Listed entries:

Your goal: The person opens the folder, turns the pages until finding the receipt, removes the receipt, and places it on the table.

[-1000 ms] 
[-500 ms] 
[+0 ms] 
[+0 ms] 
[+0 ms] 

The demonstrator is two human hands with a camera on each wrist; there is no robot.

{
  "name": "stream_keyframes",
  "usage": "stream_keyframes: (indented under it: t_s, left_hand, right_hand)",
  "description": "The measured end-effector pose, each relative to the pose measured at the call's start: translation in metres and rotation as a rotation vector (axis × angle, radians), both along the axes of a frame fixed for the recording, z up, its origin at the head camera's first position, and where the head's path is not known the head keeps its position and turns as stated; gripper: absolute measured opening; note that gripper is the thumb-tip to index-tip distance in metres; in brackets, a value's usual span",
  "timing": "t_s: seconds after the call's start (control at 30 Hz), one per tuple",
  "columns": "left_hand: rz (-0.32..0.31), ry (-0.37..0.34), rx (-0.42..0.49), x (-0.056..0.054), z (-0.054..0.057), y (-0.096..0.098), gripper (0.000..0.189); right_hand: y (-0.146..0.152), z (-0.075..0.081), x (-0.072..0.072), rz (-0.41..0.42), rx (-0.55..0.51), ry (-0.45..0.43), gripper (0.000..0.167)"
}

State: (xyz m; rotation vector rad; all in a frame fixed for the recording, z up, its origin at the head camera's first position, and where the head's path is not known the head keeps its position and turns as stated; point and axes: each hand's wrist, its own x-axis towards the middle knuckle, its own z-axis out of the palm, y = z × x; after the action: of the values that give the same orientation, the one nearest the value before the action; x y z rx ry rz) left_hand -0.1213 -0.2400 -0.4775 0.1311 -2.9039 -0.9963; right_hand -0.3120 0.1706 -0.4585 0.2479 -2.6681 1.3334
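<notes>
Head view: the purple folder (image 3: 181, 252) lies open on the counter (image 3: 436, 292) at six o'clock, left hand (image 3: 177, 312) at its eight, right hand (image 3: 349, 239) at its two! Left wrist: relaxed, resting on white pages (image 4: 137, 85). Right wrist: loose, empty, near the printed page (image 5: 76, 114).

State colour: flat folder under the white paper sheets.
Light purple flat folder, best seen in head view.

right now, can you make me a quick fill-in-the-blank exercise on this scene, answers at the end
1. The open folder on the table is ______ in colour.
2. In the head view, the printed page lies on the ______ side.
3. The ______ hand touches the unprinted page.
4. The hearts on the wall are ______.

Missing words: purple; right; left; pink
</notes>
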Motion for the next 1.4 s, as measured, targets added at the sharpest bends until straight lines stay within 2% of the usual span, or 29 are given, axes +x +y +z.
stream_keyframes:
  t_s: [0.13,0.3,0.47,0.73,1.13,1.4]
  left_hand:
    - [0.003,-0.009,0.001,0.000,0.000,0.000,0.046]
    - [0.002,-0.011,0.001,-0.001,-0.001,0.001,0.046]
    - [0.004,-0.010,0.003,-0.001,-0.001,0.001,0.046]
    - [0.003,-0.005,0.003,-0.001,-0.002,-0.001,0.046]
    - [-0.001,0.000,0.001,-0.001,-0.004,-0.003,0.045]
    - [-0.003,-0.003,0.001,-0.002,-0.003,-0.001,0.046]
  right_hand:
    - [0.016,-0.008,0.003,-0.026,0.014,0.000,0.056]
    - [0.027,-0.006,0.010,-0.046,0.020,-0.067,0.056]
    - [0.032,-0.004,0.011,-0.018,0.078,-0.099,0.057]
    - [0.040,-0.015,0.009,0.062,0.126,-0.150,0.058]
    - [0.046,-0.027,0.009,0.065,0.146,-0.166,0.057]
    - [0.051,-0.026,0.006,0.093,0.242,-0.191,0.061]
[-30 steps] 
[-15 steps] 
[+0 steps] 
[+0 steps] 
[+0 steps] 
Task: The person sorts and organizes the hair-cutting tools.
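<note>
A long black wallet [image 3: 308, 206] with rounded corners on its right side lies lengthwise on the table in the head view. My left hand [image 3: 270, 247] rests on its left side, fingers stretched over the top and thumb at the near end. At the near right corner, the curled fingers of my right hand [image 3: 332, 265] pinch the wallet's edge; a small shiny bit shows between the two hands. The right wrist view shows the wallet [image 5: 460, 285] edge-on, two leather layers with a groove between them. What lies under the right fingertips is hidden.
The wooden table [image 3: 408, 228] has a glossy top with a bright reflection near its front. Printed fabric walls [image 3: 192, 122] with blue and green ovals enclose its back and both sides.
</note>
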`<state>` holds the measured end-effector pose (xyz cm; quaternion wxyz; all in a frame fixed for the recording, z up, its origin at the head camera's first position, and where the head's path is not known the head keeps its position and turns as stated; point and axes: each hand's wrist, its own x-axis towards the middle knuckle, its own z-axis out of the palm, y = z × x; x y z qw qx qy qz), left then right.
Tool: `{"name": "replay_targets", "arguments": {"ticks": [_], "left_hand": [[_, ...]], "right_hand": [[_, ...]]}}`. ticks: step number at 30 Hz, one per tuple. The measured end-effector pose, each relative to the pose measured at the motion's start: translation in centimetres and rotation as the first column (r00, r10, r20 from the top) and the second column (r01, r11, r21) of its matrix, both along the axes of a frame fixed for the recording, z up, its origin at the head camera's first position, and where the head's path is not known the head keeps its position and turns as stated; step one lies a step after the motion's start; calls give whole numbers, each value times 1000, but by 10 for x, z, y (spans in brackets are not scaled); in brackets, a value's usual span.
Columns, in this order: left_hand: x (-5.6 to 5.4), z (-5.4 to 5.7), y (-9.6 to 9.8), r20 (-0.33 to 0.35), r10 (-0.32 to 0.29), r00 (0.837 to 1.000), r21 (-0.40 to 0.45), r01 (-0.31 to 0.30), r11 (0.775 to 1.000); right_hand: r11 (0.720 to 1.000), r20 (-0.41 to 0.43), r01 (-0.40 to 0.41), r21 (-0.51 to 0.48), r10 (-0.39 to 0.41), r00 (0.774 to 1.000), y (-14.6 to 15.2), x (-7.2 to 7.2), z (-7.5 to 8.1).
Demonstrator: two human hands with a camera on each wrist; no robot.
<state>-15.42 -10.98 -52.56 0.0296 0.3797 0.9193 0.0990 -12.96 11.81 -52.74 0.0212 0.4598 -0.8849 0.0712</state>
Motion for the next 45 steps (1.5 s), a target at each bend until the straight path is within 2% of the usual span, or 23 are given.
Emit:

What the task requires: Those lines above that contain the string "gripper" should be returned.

Answer space:
  "description": "The measured end-effector pose, each relative to the pose measured at the call's start: translation in metres and rotation as a rotation vector (axis × angle, radians), both along the axes of a frame fixed for the recording, z up, its origin at the head camera's first position, and where the head's path is not known the head keeps its position and turns as stated; gripper: absolute measured opening; note that gripper is the thumb-tip to index-tip distance in metres; in brackets, a value's usual span",
  "columns": "left_hand: rz (-0.32..0.31), ry (-0.37..0.34), rx (-0.42..0.49), x (-0.056..0.054), z (-0.054..0.057), y (-0.096..0.098), gripper (0.000..0.189); right_hand: y (-0.146..0.152), z (-0.075..0.081), x (-0.072..0.072), rz (-0.41..0.42), rx (-0.55..0.51), ry (-0.45..0.43), gripper (0.000..0.167)"

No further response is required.